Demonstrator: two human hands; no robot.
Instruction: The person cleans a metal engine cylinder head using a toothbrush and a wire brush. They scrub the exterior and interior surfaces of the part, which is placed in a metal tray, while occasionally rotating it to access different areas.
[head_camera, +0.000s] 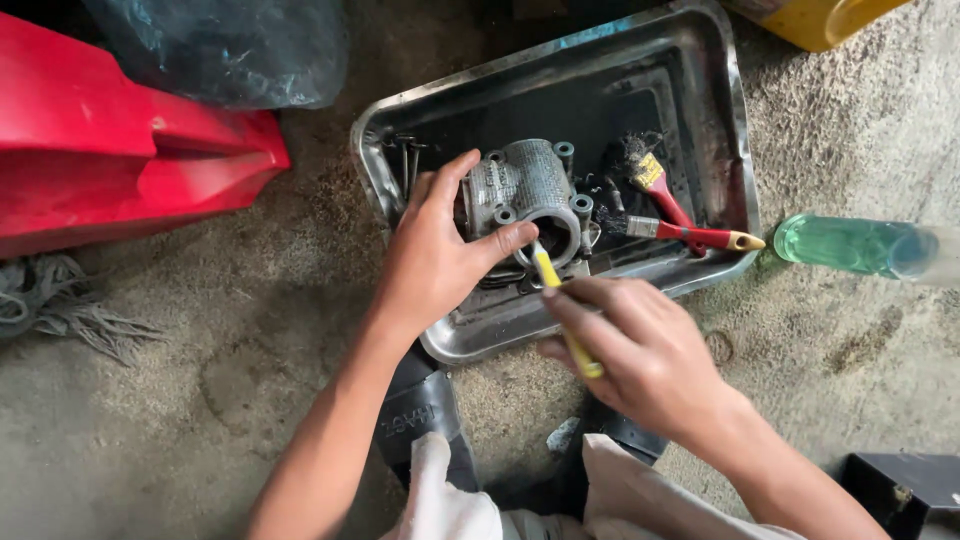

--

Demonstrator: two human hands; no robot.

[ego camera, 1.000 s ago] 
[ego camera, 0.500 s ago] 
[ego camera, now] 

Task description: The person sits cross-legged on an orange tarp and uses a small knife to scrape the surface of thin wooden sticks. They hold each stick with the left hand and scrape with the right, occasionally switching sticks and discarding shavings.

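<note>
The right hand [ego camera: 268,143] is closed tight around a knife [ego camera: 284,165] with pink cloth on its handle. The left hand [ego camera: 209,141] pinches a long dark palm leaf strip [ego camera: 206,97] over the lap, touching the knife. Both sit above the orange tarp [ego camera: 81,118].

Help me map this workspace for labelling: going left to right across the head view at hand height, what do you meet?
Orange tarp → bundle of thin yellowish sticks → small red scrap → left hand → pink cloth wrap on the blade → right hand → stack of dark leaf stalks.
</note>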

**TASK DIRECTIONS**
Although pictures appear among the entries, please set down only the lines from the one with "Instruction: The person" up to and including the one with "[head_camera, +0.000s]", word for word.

**EXERCISE SOLUTION**
Instruction: The person cleans a metal engine cylinder head using a toothbrush and a wire brush. They scrub the exterior and interior surfaces of the part, which is placed in a metal tray, while occasionally rotating it to access different areas.
[head_camera, +0.000s] 

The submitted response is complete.